Moving the cost modeling code out of VPlan classes might also make it easier to prototype/implement some advanced heuristics that would work on the basicblock/whole vplan level (i.e. some kinds of register pressure/spills/fills estimates) by just putting all the code locally and grouped by different level of details we want to account for. We might also consider cost modeling for either throughput or latency depending on the trip counts. IMO, that would also be easier to code if we'd have a separate class.

Matt added a subscriber: Matt.May 20 2021, 8:11 AM
Herald added a project: Restricted Project. · View Herald TranscriptMar 8 2023, 10:02 AM
rengolin added inline comments.Mar 8 2023, 10:46 AM
llvm/lib/Transforms/Vectorize/LoopVectorizationPlanner.h
195

This API seems a bit weird to me. I'd expect code generation decisions to be an entity on its own, not some pair (which would very well used std::pair typedef).

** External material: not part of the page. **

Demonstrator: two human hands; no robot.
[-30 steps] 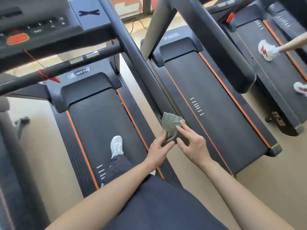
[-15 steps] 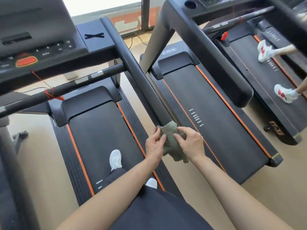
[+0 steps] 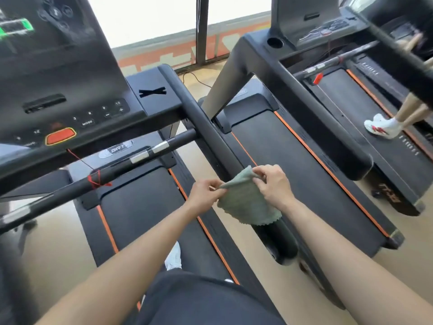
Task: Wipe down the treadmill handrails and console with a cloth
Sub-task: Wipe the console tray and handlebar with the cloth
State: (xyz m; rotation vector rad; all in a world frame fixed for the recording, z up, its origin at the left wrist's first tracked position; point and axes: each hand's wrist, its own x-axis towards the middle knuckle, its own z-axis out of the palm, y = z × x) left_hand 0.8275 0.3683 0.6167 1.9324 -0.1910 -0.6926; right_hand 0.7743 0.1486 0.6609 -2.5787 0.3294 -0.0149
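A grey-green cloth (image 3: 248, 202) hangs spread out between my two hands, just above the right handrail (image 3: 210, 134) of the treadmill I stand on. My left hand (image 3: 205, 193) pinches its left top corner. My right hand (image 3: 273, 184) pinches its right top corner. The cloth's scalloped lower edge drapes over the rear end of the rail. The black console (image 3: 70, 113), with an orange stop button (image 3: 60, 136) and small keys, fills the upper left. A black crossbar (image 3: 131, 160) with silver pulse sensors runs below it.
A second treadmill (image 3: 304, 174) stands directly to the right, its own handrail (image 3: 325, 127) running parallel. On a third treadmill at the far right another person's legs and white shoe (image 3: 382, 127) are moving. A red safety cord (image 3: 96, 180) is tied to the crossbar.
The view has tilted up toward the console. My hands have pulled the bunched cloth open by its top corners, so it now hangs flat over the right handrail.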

Today is the VF we're looking at, perhaps one day we'll want to look at UF costs (less branches), particular options of the plans themselves (split/reorder outer-loops in different ways), etc.

So, for now, if it's just a return value wrapper, we can do with std::pair or std::tuple and use auto [vplan, VF] = ... to extract on call.

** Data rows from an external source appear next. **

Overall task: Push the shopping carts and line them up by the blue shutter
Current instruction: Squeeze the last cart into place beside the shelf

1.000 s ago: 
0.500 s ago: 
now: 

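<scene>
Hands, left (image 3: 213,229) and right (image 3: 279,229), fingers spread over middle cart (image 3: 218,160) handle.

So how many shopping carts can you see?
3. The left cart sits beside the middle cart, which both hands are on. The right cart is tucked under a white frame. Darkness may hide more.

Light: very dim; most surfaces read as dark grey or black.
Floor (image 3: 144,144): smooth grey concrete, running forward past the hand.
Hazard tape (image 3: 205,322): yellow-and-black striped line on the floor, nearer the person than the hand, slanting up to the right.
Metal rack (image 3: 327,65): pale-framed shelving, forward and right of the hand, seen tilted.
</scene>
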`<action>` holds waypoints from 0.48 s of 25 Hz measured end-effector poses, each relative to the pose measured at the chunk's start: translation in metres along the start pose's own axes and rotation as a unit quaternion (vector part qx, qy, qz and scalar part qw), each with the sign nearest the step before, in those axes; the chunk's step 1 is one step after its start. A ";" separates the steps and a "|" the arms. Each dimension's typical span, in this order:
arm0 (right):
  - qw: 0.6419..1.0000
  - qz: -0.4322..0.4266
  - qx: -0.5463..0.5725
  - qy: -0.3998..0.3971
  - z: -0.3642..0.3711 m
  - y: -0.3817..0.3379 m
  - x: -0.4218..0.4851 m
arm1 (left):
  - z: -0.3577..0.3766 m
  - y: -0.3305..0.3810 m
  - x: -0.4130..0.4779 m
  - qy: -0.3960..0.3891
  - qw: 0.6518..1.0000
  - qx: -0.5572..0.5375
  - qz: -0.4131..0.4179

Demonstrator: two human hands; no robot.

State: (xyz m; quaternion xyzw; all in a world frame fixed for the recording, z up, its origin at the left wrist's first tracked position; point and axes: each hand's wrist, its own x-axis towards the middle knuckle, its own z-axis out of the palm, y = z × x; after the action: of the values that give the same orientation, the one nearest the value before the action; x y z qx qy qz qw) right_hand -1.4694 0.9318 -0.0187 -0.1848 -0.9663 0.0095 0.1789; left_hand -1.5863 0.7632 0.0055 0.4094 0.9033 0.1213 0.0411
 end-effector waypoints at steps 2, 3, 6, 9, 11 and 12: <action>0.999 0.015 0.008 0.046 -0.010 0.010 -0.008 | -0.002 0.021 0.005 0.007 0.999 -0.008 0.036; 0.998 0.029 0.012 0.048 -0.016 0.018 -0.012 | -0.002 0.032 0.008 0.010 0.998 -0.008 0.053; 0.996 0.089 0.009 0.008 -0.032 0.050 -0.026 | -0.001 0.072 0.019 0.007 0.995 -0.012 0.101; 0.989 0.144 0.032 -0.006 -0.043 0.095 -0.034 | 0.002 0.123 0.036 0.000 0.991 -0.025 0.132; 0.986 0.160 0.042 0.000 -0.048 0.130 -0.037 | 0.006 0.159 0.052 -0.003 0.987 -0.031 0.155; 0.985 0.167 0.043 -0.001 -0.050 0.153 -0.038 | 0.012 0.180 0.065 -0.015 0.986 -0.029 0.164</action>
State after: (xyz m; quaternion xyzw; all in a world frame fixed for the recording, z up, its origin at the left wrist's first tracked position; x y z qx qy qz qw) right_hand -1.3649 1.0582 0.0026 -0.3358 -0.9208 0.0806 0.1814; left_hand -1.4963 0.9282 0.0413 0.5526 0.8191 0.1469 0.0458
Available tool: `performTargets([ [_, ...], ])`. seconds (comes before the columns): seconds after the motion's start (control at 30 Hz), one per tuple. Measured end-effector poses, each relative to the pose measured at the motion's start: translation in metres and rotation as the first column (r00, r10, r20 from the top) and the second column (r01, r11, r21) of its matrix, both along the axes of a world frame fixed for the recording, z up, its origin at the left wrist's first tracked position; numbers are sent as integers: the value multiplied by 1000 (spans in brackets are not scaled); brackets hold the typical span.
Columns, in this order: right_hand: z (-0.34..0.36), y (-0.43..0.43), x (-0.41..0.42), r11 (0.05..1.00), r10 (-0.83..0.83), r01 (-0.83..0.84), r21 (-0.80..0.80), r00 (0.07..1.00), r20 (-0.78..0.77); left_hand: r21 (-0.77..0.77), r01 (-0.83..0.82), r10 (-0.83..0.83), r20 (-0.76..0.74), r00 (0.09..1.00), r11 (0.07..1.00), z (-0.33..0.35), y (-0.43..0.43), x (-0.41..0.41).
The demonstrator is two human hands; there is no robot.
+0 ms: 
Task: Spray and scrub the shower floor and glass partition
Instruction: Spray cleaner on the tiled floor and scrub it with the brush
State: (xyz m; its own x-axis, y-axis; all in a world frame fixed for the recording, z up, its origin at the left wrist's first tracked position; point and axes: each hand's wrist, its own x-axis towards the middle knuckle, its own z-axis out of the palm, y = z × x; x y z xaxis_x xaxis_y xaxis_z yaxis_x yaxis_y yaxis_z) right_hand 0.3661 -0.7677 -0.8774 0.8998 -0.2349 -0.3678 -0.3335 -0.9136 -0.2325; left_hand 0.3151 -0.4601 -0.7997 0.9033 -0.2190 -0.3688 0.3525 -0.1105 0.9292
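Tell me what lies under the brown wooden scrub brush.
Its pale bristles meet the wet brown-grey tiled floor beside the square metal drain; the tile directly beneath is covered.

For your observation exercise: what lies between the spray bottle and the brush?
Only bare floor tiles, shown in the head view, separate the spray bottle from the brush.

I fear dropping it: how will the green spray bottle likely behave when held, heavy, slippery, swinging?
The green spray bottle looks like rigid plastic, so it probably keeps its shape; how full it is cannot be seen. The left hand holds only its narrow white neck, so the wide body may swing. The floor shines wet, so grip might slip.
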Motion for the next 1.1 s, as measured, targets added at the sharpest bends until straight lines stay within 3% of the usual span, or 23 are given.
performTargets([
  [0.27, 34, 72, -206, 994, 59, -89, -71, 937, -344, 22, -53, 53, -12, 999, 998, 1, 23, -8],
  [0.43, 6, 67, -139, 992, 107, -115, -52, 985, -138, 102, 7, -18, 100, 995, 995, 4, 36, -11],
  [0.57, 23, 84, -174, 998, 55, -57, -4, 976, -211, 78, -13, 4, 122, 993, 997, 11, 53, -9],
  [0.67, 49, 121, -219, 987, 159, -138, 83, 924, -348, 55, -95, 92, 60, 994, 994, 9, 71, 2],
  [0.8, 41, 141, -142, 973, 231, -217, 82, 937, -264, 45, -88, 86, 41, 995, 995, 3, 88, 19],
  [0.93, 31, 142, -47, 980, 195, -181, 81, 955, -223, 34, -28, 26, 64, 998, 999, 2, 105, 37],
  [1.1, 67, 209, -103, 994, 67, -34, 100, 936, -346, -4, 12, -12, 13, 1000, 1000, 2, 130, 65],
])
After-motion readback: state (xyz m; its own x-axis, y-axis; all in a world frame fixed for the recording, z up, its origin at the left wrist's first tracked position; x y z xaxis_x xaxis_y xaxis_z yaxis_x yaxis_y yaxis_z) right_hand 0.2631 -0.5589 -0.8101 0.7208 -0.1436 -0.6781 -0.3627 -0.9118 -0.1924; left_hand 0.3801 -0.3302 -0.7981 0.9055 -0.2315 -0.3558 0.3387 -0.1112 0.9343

For later, if we want to carry more info without passing them all as arguments, we should have an actual VPlanResult struct or something, with a back pointer to the VPlan and the parameter selection.

llvm/lib/Transforms/Vectorize/LoopVectorize.cpp
7127

So, whatever is the first VPlan with a VF we return? Is it guaranteed to be 1?

llvm/lib/Transforms/Vectorize/VPlan.h
97

Funny enough, here the use of std::pair is worse. In the code that uses it, there's a lot of:

Cost.first += C.first;
Cost.second |= C.second;

and the typedef offers no help.

Here an actual struct would be more suitable:

struct VectoriztionCostTy {
  unsigned cost;
  bool active;
}
dmgreen abandoned this revision.Mar 13 2023, 5:35 AM

This too old to be useful now and I don't have any plans to work on it in the near term. (It would be good to see improvements though, where the vplan is costed more directly as opposed continuing to go through the IR instructions).

This too old to be useful now and I don't have any plans to work on it in the near term. (It would be good to see improvements though, where the vplan is costed more directly as opposed continuing to go through the IR instructions).

I was worried the necro-bump would lead to this, but at least we have some valid reasoning here and a good seed for a future effort to resurrect this.